L’interdiction du port de pantalon pour les femmes fait partie de ces lois insolites encore appliquées dans le monde, et notamment en Afrique subsaharienne. Elle est mise en pratique au Soudan où son infraction est sévèrement sanctionnée : une femme qui porte un pantalon peut recevoir publiquement quarante coups de fouet.
Le cas médiatisé de Loubna Ahmed Al-Hussein : célèbre pour avoir porté un pantalon
L’interdiction du pantalon est devenue un élément déclencheur efficace pour faire entendre les revendications féministes des Soudanaises. La journaliste Loubna Al-Hussein est l’une des premières à avoir brisé le silence en 2009 lorsqu’elle a décidé, avec une dizaine d’autres femmes, de porter un pantalon en allant au restaurant à Khartoum, où elles ont vite été arrêtées. Elles doivent chacune payer une amende ou recevoir dix coups de fouet. Mais en refusant les deux options, la journaliste est condamnée en septembre 2009 et doit purger un mois en prison. Sa caution de 200 $ payée par l’Union des journalistes soudanais, elle est libérée après seulement une nuit en détention.
Que dit cette loi ?
L’interdiction en question est inscrite dans l’article 152 du code pénal, entré en vigueur deux ans après le coup d’Etat du président Omar El-Béchir en 1991. Sous peine de flagellation, elle condamne quiconque « commet un acte indécent, un acte qui viole la moralité publique ou porte des vêtements indécents ». Aucune définition du type de vêtement indécent mentionné n’est donnée. Cette absence de clarté conduit à une libre interprétation de la loi par les agents de police, qui invoquent la morale musulmane pour juger que le port d’un pantalon (ou une jupe laissant voir une surface de peau) est condamnable.

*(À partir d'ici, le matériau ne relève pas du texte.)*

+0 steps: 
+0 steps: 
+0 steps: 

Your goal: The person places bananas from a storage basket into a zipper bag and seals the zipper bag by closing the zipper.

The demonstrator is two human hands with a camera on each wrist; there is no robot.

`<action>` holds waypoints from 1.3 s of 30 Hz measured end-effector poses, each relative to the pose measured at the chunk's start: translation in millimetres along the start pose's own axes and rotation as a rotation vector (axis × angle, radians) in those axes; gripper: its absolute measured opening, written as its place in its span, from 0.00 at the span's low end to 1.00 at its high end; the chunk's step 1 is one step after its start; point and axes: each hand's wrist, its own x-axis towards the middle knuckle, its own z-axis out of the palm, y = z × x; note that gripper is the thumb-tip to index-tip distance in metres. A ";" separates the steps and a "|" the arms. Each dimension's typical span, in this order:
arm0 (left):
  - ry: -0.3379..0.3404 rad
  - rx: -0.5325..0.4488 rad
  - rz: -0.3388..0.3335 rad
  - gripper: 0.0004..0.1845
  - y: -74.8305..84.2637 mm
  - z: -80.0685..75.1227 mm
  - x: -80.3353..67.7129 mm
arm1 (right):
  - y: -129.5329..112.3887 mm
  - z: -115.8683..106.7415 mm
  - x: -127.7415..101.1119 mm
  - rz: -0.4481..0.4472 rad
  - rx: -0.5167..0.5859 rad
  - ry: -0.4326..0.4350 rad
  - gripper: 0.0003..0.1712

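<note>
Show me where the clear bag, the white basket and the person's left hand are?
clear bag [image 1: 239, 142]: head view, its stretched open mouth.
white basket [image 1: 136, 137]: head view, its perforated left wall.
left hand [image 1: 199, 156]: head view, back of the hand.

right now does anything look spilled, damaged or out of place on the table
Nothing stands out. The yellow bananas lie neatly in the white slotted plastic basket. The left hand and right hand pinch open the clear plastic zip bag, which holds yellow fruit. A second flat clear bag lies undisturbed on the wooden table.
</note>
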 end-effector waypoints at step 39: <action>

Dès lors, des décisions aléatoires sont prises au détriment de nombreuses victimes, qui en payent physiquement le prix et voient surtout leur dignité bafouée.
Selon Amnesty International, « la manière dont cette loi a été utilisée contre des femmes est inacceptable »
Le Soudan est fortement critiqué par de nombreux Etats et ONG internationales pour la pratique de la flagellation. La France fait partie des Etats qui soutiennent les victimes de cette pratique. Après avoir accueilli Loubna Al-Hussein, menacée de mort dans son pays, le gouvernement français a demandé au Soudan d’abroger la loi sexiste. Cet appel fait écho à celui de l’ONG Amnesty International, qui fustige cette loi pour sa discrimination à l’encontre des femmes et pour l’horreur de sa punition.
Une vidéo publiée sur Youtube en 2009 est venue mettre une image à la cruauté de l’acte. La vidéo présente une jeune fille de seize ans fouettée publiquement par un policier. Cette vidéo fait le tour du net et indigne les internautes. L’histoire cachée derrière cette punition est rapidement dévoilée : la jeune fille portait une jupe jugée indécente par les policiers. « Nul ne devrait être fouetté » a déclaré Tawanda Hondora, directeur adjoint du programme Afrique d’Amnesty International. Avant d’ajouter : « il s’agit d’un traitement cruel, inhumain et dégradant qui bafoue le droit international et les normes communes de dignité humaine. »
Un combat féministe musulman
L’attention internationale considérable qu’a recueilli l’affaire de Loubna Al-Hussein a, certes, aboutit à sa libération, mais pas à l’abrogation de la loi discriminatoire. Alors à sa sortie, la journaliste soudanaise persiste dans sa lutte féministe musulmane. Elle dénonce une mauvaise interprétation de la religion musulmane, fortement dominante dans le pays, puisqu’aucun texte dans la charia n’interdit le port du pantalon aux femmes. A travers son livre Suis-je maudite ? La femme, la charia et le Coran, l’ancienne employée de l’ONU remet en cause le régime patriarcal soudanais qui bafoue les libertés d’expression de la femme.
Le combat continue et rassemble toujours davantage de personnes. Au cours des manifestations contre le régime de 2012, un groupe de courageuses Soudanaises, surnommées Queen Kandake (Femmes fortes), se sont battues pour la cause des femmes dans le pays, notamment contre les arrestations policières qui vont à l’encontre des droits de la femme. Le vendredi 13 juillet 2012, un jour renommé Kandake’s Friday en l’honneur de leur courage, elles étaient à la tête de la révolte soudanaise.
En attendant, cette loi insolite est encore appliquée et s’étend au-delà des frontières ; au Swaziland, la candidate Mana Mavimbela a été disqualifiée des élections parlementaires, au début du mois d’août, pour port de pantalon. Le Soudan ouvrira-t-il la voie à la fin de cette discrimination?